What the task requires = Whenever a line in the material below contains "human", copy that line.
::::::::
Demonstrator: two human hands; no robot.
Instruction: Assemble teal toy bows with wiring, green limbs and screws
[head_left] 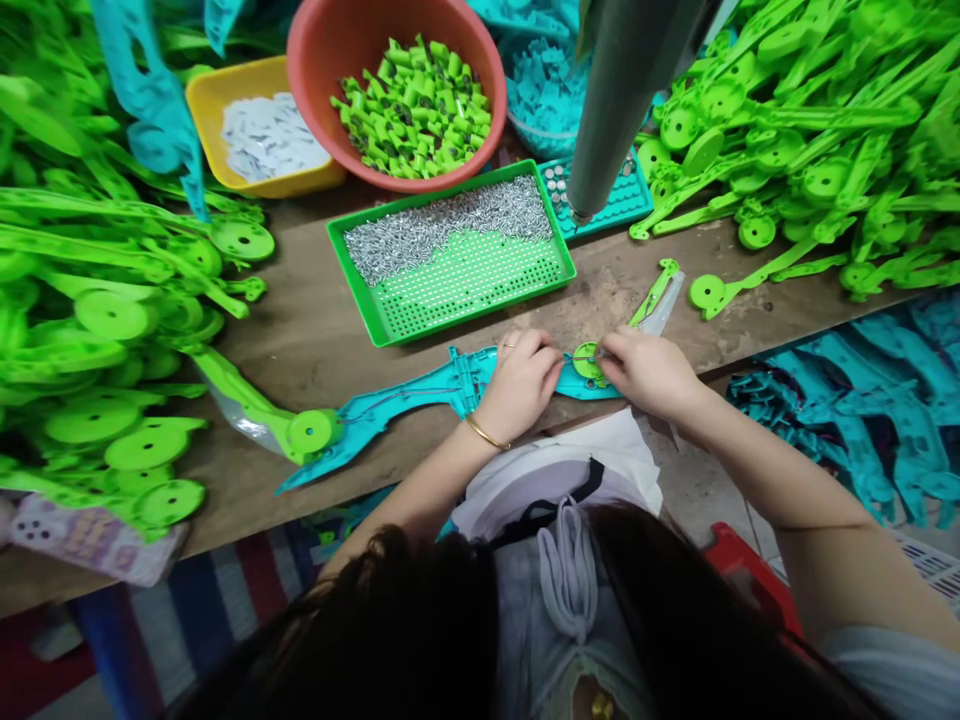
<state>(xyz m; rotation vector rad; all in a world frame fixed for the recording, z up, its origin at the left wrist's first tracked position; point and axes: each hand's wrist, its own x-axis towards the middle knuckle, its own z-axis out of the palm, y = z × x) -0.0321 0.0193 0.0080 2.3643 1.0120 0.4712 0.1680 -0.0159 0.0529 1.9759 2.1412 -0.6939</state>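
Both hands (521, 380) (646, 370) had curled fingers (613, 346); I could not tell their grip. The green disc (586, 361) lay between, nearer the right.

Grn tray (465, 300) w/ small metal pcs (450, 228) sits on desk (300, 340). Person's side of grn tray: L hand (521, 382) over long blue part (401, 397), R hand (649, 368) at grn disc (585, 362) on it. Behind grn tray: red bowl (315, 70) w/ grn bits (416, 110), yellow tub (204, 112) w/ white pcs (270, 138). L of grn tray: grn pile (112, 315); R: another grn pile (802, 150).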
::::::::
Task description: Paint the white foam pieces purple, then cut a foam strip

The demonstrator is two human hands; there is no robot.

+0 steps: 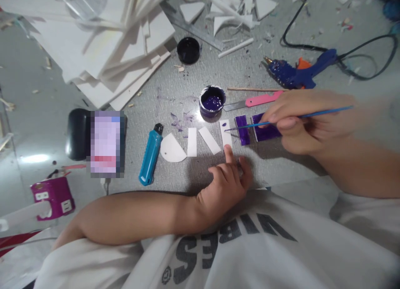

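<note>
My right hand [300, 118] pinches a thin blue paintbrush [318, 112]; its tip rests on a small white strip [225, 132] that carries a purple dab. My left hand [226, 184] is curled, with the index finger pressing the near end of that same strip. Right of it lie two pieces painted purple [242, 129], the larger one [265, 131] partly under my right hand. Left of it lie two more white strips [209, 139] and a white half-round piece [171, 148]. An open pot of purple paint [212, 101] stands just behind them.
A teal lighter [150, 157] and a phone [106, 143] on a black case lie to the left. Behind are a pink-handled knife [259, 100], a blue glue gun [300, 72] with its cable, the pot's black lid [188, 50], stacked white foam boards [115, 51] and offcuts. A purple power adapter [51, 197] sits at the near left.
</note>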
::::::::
Worked solution =
Demonstrator: two human hands; no robot.
The demonstrator is two human hands; there is no robot.

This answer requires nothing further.